- _Data below_:

Segment Open

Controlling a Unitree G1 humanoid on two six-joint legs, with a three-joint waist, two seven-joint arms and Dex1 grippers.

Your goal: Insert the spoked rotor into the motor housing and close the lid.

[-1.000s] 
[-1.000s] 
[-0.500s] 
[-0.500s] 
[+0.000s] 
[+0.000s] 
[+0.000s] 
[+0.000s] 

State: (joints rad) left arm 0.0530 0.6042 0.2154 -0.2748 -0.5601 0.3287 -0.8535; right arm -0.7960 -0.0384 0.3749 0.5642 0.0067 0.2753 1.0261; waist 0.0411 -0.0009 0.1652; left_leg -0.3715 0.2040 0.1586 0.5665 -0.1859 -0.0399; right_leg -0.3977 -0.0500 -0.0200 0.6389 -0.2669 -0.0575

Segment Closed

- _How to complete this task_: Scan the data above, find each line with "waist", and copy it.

- _Task result_:
Controlling a Unitree G1 humanoid on two six-joint legs, with a three-joint waist, two seven-joint arms and Dex1 grippers.
State: (joints rad) left arm 0.0530 0.6042 0.2154 -0.2748 -0.5601 0.3287 -0.8535; right arm -0.7960 -0.0384 0.3749 0.5642 0.0067 0.2753 1.0261; waist 0.0411 -0.0009 0.1652; left_leg -0.3715 0.2040 0.1586 0.5665 -0.1859 -0.0399; right_leg -0.3977 -0.0500 -0.0200 0.6389 -0.2669 -0.0575

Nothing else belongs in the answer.